Jornalismo Básico 2: reportagens especiais/Reportagens do JOB/Beatriz Vilanova e Pedro Bettamio

Fonte: Wikiversidade

Sina de cinema

“Tudo de ruim passa por aqui”, diz Zezinho, taxista de longa data do ponto em frente ao abandonado Cine-Art Palácio. Junto de seus colegas de profissão, Pedro e Emílio, voltados de frente para a rua, de prontidão para o serviço e de costas para a fachada do número 419 da Avenida São João, retratam o incômodo causado - seja pelos moradores de rua que dormem na marquise, pelos pichadores que se reúnem por ali durante a noite ou pela falta de ação por parte da prefeitura.

O Cine-Art Palácio já foi um cinema para maiores de 18 anos. Hoje, a entrada onde corriam os pés de seus espectadores é bloqueada por grades de ferros que impossibilitam qualquer tipo de invasão, a não ser a de pequenos roedores. Acima dele, um hotel maltratado abriga algumas pessoas. Já assim há mais de 7 anos, ainda tem as paredes pichadas principalmente nas noites de quintas-feiras. À frente, moradores de rua dormem em uma paz externa que pode ser tão conturbada quanto a interna. “É isso aí que vocês estão vendo”, continua Zezinho, com tom de voz que deixa escapar a asquerosidade que sente.

Parece que é a sina dos grandes cinemas antigos e tradicionais: a decadência conjunta à do centro paulistano. Pichações, janelas quebradas, portas improvisadas e outras escoriações que representam um destino de muitas famílias que ali se abrigam. A poucos metros do primeiro cinema relatado, está também o Cine Marrocos, com o que restou de sua grandeza e luxuosidade do início da década de 50. Sediou em seus tempos áureos o festival de cinema internacional e hoje é sede de uma ocupação coordenada pelo MSTS.

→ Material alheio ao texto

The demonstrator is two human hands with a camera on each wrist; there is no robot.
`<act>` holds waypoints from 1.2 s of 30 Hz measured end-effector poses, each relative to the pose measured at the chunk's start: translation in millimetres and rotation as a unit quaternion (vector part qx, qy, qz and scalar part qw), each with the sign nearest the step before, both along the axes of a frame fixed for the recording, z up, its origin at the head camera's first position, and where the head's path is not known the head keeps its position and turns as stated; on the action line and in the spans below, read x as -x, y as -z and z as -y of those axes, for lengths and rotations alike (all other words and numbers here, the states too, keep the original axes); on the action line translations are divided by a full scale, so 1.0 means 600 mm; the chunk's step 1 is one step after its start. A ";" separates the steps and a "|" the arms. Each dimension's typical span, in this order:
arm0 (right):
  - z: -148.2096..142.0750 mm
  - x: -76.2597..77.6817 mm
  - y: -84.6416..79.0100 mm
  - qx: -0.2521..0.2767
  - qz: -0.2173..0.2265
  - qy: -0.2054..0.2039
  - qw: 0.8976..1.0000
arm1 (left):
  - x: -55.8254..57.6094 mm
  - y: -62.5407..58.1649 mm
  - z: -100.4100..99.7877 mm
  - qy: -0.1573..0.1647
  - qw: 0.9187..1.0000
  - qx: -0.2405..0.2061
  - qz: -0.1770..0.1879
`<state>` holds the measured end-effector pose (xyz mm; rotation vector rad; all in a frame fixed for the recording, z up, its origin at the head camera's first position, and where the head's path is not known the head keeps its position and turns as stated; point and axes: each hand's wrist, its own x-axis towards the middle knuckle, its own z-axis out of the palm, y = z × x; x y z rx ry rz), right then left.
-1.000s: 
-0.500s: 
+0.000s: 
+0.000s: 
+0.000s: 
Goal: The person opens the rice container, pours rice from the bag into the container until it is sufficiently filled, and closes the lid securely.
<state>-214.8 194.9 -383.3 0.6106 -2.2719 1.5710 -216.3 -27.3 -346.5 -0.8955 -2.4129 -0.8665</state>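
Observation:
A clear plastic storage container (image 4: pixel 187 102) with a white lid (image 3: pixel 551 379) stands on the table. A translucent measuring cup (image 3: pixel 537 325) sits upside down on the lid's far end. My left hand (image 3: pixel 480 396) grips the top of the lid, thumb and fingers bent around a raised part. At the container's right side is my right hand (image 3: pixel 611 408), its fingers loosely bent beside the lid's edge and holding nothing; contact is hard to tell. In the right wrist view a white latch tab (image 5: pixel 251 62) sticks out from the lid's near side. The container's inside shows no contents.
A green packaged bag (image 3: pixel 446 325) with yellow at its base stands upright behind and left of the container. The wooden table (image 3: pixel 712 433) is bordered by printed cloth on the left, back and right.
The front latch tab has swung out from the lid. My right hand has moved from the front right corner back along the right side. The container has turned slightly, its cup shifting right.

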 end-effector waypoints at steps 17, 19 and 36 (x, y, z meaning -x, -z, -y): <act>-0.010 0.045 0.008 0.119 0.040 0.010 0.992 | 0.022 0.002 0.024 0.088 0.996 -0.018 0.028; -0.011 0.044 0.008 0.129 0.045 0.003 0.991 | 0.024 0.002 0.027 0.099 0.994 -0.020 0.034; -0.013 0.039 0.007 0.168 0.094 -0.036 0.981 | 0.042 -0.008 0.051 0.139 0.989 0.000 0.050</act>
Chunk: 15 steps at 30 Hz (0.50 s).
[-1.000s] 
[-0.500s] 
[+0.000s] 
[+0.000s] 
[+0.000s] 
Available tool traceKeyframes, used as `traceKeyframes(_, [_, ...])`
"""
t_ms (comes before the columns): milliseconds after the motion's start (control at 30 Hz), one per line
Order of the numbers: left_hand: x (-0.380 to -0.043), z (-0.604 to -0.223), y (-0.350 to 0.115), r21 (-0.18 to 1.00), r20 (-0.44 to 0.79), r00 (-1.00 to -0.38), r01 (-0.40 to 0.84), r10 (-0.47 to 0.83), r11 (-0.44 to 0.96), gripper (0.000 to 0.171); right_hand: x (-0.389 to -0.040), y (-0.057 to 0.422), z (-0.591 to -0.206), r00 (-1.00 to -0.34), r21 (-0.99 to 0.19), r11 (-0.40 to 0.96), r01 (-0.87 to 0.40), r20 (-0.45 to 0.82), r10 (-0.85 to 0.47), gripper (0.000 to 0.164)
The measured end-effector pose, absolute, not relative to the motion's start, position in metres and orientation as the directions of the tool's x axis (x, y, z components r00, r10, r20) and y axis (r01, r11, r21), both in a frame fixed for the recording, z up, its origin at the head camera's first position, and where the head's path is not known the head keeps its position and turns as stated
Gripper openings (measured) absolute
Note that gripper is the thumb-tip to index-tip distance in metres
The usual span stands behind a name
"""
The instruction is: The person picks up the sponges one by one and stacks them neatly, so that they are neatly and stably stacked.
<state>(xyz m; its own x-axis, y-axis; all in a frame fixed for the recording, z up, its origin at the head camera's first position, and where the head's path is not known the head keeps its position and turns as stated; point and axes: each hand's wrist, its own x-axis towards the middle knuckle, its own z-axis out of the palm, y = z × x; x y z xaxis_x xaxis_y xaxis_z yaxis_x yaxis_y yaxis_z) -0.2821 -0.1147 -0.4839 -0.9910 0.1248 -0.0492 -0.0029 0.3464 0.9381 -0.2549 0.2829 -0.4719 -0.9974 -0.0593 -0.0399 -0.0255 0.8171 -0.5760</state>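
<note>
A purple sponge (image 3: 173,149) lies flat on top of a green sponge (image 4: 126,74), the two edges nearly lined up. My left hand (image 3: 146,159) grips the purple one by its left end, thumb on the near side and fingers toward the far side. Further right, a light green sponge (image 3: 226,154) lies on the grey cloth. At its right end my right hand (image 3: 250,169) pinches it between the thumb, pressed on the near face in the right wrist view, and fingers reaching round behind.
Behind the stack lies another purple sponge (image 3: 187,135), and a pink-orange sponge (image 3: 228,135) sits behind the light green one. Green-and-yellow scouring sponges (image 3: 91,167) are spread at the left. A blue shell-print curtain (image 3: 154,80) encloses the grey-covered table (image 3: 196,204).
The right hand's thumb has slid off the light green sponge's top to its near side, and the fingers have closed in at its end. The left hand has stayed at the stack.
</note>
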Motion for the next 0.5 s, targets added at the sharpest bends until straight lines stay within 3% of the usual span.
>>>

Nos arredores, guardadores de carro advertem sobre a periculosidade do local e dos indivíduos que ali habitam, baseados talvez nas recentes ações da polícia, que apreendeu drogas e alguns objetos considerados armas brancas, mas também resultou na inutilização do único elevador que continuava operando. Um manobrista que trabalha no estacionamento em frente ao edifício alertou ainda, assim como os taxistas, sobre a presença de membros do PCC.

Em meio ao frenesi do entra e sai de móveis carregados por funcionários da prefeitura, a reintegração de posse parece mais eminente. Um defensor civil coordena o auxílio de transporte para a mudança dos moradores, mas necessita de um tradutor para se comunicar com uma moradora. Aparentando seus 40 e poucos anos, negra e com um sorriso entre o enigma, a malícia e a vergonha, a moradora que pouco falava português era Maria.

Ela, como ocupante do prédio Marrocos, estava sendo desalojada. Para Maria, o sorriso não cai do rosto. Sua mudança seria no dia seguinte, logo pela manhã, e ela precisava trazer seus pertences dos andares mais elevados aos caminhões. Precisava de nossa ajuda, para que traduzíssemos o que ela falava. Seu repertório abrangia o inglês e o dialeto de seu país, mas poucas palavras do português. Seis meses desde que chegou ao edifício Marrocos, a Libéria parece ainda mais longe. O motivo de sua vinda está tomada por certo constrangimento, mas evoca agora a sua vontade de voltar à terra natal.

Maria é a única que nos enxerga como jornalistas. Talvez por isso tenha a necessidade de escorrer informações. Os primeiros meses naquele prédio desconhecido eram diferentes e custosos, de uma quantia mensal de R$200,00. Pôde dividir seu abrigo em Marrocos com diversas outras nacionalidades, misturando o francês com cores latinas e costumes de outras idades. Uma pena. Esses laços característicos se desfazem no dia 17; e ironia ou não, para dar sede à nova Secretaria Municipal da Educação. Apesar de desativado, o cinema continua reproduzindo várias histórias.